▶ [WHAT TO PRODUCE]: Go through the listing below and write out exactly the lines from the one that mentions "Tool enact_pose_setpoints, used" through the one that mentions "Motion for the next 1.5", minus the pictures.
○ ○ ○
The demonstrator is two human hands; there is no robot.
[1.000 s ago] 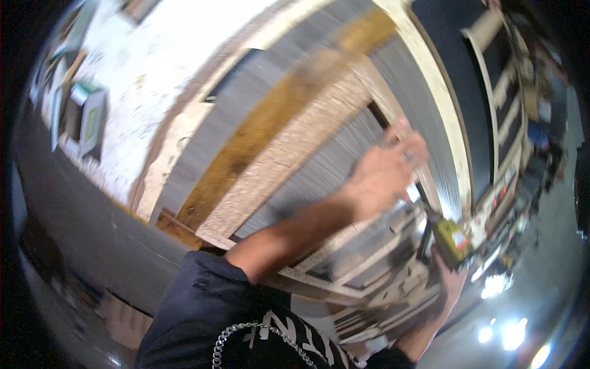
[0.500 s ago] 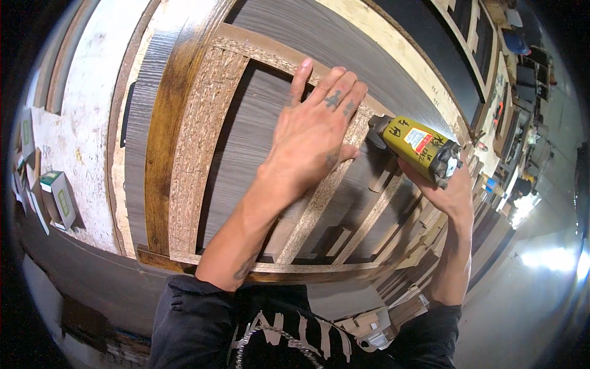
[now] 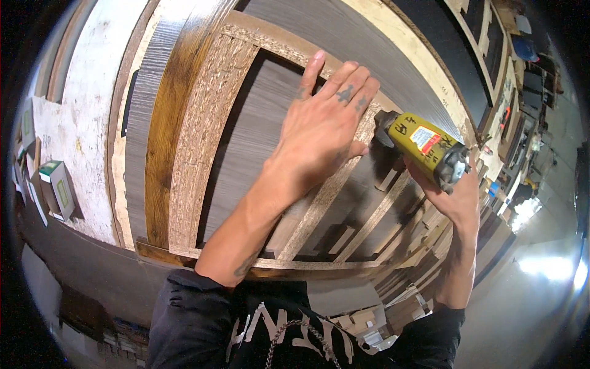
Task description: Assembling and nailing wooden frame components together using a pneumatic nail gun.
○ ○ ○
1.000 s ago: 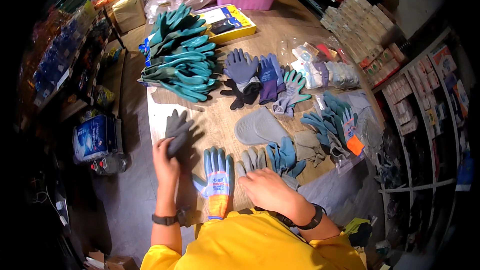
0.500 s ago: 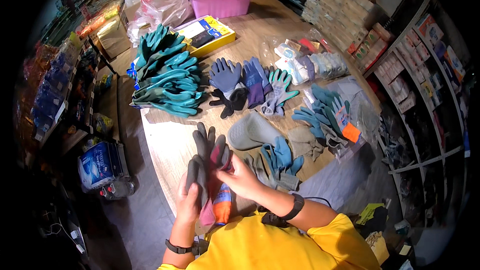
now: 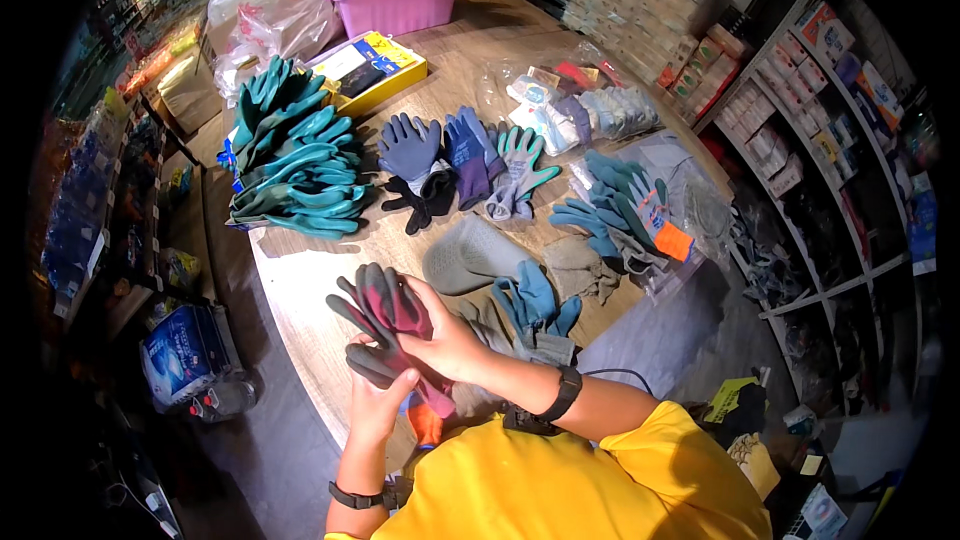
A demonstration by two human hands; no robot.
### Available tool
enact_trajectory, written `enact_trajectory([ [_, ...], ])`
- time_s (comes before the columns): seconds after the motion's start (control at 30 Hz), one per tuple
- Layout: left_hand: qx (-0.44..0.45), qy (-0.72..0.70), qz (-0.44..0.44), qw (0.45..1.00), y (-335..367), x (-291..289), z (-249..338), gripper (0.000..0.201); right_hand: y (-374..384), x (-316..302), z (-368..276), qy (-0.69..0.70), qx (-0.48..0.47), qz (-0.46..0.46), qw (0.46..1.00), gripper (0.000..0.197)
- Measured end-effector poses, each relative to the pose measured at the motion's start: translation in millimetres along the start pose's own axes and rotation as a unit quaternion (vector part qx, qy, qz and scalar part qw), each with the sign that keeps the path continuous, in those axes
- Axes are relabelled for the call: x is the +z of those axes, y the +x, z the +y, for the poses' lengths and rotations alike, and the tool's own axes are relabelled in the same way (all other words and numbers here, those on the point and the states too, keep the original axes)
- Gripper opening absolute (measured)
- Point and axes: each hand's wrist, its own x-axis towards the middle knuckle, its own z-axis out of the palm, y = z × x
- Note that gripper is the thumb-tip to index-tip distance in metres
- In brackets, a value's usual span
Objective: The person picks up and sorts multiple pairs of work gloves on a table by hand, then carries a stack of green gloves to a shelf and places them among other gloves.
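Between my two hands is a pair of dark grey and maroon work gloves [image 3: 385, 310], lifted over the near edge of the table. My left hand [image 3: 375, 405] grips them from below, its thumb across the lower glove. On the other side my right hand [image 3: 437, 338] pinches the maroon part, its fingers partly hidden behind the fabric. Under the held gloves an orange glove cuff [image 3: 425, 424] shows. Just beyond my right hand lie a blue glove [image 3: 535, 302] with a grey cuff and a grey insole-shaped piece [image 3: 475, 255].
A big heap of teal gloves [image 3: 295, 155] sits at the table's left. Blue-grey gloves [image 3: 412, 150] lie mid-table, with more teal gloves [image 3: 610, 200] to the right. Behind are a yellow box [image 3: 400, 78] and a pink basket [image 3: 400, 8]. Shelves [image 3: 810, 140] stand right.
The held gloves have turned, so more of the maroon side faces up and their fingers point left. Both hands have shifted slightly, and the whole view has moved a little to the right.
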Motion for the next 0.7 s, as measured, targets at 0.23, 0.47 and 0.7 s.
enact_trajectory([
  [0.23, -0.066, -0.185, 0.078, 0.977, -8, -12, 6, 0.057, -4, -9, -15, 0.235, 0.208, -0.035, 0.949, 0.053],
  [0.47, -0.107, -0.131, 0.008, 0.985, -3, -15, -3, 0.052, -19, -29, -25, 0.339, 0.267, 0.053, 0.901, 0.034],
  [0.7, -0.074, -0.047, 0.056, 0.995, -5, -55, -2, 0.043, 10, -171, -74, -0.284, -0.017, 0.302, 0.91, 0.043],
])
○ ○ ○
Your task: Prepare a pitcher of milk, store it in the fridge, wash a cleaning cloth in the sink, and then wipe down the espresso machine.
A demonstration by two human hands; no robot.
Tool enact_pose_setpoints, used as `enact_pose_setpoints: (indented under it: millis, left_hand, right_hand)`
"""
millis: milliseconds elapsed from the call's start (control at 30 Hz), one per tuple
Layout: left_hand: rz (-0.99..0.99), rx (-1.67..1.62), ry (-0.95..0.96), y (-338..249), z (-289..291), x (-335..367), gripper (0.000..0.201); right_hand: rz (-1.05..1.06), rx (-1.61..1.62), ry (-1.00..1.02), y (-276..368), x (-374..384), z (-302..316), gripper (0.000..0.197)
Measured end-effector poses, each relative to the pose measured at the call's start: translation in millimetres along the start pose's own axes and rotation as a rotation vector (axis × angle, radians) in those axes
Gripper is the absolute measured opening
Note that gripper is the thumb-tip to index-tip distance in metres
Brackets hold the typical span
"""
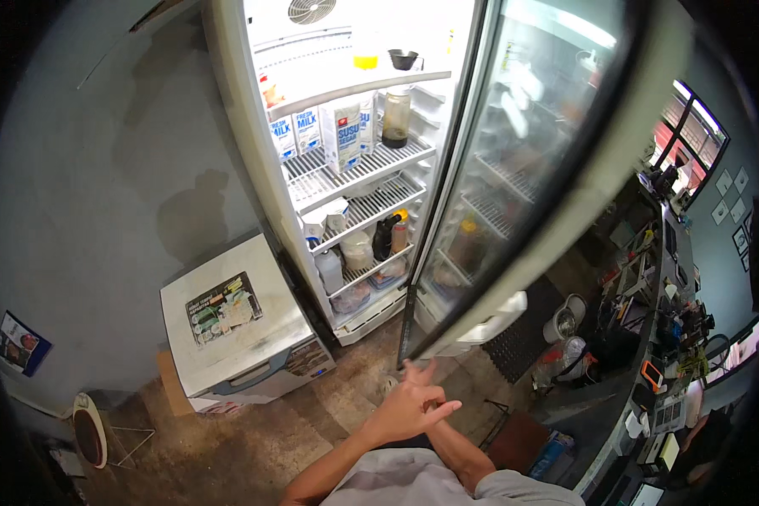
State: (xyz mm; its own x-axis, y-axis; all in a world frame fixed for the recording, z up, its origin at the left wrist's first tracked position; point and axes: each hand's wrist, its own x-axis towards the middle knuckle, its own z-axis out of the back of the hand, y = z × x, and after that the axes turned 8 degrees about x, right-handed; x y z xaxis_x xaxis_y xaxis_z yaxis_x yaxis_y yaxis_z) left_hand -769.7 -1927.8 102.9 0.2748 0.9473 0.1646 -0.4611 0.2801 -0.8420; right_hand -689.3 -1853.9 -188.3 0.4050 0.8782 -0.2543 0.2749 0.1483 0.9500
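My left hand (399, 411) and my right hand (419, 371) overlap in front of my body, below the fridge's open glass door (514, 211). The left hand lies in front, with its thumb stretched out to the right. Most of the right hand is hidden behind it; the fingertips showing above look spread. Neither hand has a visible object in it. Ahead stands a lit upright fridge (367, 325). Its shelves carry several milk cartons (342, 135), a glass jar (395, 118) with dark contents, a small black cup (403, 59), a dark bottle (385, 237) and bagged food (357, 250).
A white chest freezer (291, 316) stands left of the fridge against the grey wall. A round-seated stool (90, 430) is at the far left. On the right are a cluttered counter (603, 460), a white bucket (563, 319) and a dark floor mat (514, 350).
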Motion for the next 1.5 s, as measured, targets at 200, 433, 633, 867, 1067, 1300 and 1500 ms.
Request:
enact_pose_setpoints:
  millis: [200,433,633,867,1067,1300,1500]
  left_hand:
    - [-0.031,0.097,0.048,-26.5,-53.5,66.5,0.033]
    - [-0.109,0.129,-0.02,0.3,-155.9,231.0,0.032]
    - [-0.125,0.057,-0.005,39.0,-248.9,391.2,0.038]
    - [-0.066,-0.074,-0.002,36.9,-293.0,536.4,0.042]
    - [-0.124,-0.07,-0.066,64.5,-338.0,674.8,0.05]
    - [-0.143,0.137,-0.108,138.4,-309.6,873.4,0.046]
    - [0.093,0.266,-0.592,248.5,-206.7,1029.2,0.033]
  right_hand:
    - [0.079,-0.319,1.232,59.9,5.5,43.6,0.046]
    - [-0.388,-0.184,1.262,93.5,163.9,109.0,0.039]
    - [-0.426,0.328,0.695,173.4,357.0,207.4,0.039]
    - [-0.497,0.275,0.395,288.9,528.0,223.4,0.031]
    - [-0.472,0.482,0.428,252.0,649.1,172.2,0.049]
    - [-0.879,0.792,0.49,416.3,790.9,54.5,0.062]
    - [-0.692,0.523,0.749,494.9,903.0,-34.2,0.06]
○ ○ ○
▶ [RESPONSE BOX]:
Tool enact_pose_setpoints, used as `enact_pose_setpoints: (indented under it: millis, left_hand, right_hand)`
"""
millis: milliseconds elapsed from the call's start (control at 30 Hz), one per tuple
Layout: left_hand: rz (-0.99..0.99), rx (-1.67..1.62), ry (-0.95..0.96), y (-338..249), z (-289..291), x (-335..367), gripper (0.000..0.201); right_hand: rz (-1.05..1.06), rx (-1.61..1.62), ry (-1.00..1.02), y (-276..368), x (-374..384), z (-302..316), gripper (0.000..0.197)
Measured end-effector poses, each relative to the pose measured at the call's start: translation in millimetres along the start pose's own axes and rotation as a rotation vector (axis × angle, radians) in those axes
Gripper is the absolute measured opening
Note that gripper is the thumb-tip to index-tip distance in metres
Brackets hold the typical span
"""
State: (xyz mm; its own x-axis, y-axis; all in a world frame fixed for the recording, z up, its origin at the left wrist's first tracked position; point and axes: each hand's wrist, its own x-axis towards the middle knuckle, its own z-axis out of the back of the hand, y = z × x, and after that the axes turned 8 degrees about x, right-handed; x y z xaxis_x xaxis_y xaxis_z yaxis_x yaxis_y yaxis_z) left_hand -769.7 -1927.8 102.9 0.2748 0.9473 0.1646 -0.4611 0.2801 -0.8420; right_hand -689.3 -1853.9 -188.3 0.4050 0.8782 -0.2543 0.2749 0.1483 0.9500
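My left hand (399, 411) and my right hand (419, 371) overlap in front of my body, below the fridge's open glass door (514, 211). The left hand lies in front, with its thumb stretched out to the right. Most of the right hand is hidden behind it; the fingertips showing above look spread. Neither hand has a visible object in it. Ahead stands a lit upright fridge (367, 325). Its shelves carry several milk cartons (342, 135), a glass jar (395, 118) with dark contents, a small black cup (403, 59), a dark bottle (385, 237) and bagged food (357, 250).
A white chest freezer (291, 316) stands left of the fridge against the grey wall. A round-seated stool (90, 430) is at the far left. On the right are a cluttered counter (603, 460), a white bucket (563, 319) and a dark floor mat (514, 350).
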Motion for the next 1.5 s, as measured, targets at 200, 433, 633, 867, 1067, 1300 and 1500 ms.

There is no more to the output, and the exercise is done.